Henry Knox

If you are like me, you have heard about Fort Knox.  Have you ever wondered who it was named after?  I have.  So, when we were in Philadelphia and I saw a portrait of Henry Knox, I decided to look him up.

Henry Knox (1750-1806)  

Henry Knox was born in Boston, the 7th of 10 children.  His father was a shipmaster who had difficulty supporting his large family.  Once embargoes began, he could not continue in his line of work.  Unfortunately, Henry's father died at the age of 50 and Henry had to leave school to take care of his mother and his siblings.  His career started as a shop clerk in a bookstore.  Years later, he would own his own bookstore.  His education began at the Latin School but he was mostly self-taught since he had to leave school at an early age.

He would read every day, and once he began working at a bookstore, his love of reading continued.  His favorite topic was British military history, strategy, and tactics.  This knowledge would be stored in his brain and used during the most important war in history - the Revolutionary War.

In 1772, he became a member of the Boston Grenadier Corps.  A grenadier is a soldier who carries and throws grenades. Yes, even back in the 1700s there were grenades.

In 1775, he volunteered to fight at Bunker Hill.  When George Washington arrived in Boston that same year, Knox met him.  They became good friends and Washington was intrigued with the young man's knowledge of artillery.  Artillery is the weapons such as bows, slings, and catapults, that discharge missiles.  Knox advised Washington on how best to beat the British, having read all about their strategies while working in the bookstore.

He was made a colonel and put in charge of the artillery.  His first task was to bring a confiscated cannon from Fort Ticonderoga.  He brought 50 cannons on oxsleds back to Boston.  He placed cannons in different cities, strategically placing them to best help those cities defend themselves against a British invasion or attack.

Knox advised Washington to cross the Delaware, that fateful Christmas evening, and helped defeat the Hessiams.  Because of his bravery, he was promoted to Brigadier General.  The troops confiscated important stores and supplies from the Hessians that evening and ferried them all back across the Delaware.

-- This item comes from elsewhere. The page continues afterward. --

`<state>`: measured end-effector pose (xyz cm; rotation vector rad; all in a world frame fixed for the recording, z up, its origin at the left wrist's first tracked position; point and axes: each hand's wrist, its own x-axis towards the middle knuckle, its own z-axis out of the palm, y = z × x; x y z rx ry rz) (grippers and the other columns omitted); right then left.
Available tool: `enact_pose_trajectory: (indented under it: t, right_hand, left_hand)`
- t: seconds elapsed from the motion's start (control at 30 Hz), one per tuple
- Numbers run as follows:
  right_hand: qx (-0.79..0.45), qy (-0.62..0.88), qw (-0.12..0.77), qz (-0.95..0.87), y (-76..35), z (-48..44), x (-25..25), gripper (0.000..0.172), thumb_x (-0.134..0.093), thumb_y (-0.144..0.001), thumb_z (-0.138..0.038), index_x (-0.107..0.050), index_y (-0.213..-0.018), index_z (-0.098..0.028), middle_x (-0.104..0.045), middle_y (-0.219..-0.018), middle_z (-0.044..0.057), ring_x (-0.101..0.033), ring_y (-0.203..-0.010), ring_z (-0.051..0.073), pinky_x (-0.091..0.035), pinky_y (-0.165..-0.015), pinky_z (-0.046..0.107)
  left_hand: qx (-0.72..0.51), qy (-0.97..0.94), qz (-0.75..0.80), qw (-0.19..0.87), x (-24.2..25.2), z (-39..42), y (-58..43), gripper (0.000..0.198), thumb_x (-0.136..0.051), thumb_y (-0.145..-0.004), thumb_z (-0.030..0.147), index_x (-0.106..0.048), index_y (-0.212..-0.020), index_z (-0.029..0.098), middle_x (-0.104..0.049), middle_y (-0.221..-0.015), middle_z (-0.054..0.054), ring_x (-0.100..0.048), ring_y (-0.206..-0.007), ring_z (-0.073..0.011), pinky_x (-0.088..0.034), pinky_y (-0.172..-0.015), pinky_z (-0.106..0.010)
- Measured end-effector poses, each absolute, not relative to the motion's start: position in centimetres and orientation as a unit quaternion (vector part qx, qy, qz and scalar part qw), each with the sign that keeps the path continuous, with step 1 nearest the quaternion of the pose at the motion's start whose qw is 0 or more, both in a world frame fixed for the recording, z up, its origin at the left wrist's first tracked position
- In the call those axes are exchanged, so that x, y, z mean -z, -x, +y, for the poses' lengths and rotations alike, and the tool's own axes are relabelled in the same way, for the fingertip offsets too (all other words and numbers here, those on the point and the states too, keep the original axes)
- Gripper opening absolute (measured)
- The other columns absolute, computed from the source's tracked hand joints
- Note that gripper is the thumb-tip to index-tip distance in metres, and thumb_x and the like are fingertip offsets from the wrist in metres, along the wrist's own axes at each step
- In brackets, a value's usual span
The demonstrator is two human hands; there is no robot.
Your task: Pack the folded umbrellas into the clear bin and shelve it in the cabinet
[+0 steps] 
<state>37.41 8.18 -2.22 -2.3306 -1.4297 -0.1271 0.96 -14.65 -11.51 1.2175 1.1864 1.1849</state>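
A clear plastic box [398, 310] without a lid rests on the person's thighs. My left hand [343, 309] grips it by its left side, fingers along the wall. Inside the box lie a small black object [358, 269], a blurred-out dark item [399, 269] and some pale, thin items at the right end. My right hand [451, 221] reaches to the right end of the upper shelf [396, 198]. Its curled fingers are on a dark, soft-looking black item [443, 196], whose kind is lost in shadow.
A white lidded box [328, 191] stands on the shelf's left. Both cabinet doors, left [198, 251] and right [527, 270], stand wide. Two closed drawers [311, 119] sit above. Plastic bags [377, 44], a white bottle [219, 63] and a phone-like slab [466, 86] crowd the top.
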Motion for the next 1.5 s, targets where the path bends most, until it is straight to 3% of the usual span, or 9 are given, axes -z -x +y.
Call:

While Washington's troops waited out the difficult winter at Valley Forge, Knox was in charge of raising a battalion for artillery.  A battalion is a body of troops who are organized to act together.  He helped General von Steuben train the soldiers during that winter.  He constructed an arsenal in Springfield, Pennsylvania, (just outside of Philadelphia) where arms were made and repaired.

The Continental Congress was going to replace Knox with a Frenchman, Ducondray, but Washington wrote to Congress on Knox's behalf.  his appeal was successful and Knox remained in charge of his troops.

Knox continued to excel and fought at Brandywine and Germantown.  He helped erect forts to keep the men safe during their winter encampments.  Whatever was asked of him, he did and more.

During the Battle of Yorktown, Knox placed the cannons in strategic locations which helped win the battle and the war.  After Cornwallis surrendered on October 19, 1781, Knox was promoted to Major-General.

In 1782, he was stationed at West Point to oversee the withdrawal of British troops from New York.  In 1783, he followed the last British troops  as they departed New York.  When the officers gathered at Fraunces Tavern in New York to be relieved of their duties by General Washington, he returned to Boston.

In 1785, when he was only 35, he was elected Secretary of War by the Congress.  And in 1789, when Washington was elected President, Knox was elected our first Secretary of War and was made a member of Washington's cabinet.  He remained in his job until 1794, when he officially resigned.

He moved to Thomaston, Maine in 1796, where he lived for the remainder of his days.  He died in 1806, quite unexpectedly.

As I stated at the beginning of this post - Fort Knox was named after him.  At first, the fort was called Fort Duffield when it was erected in 1861.  In 1918, the fort was renamed after him, in honor of his duty during the Revolutionary War and as his position as our first Secretary of War.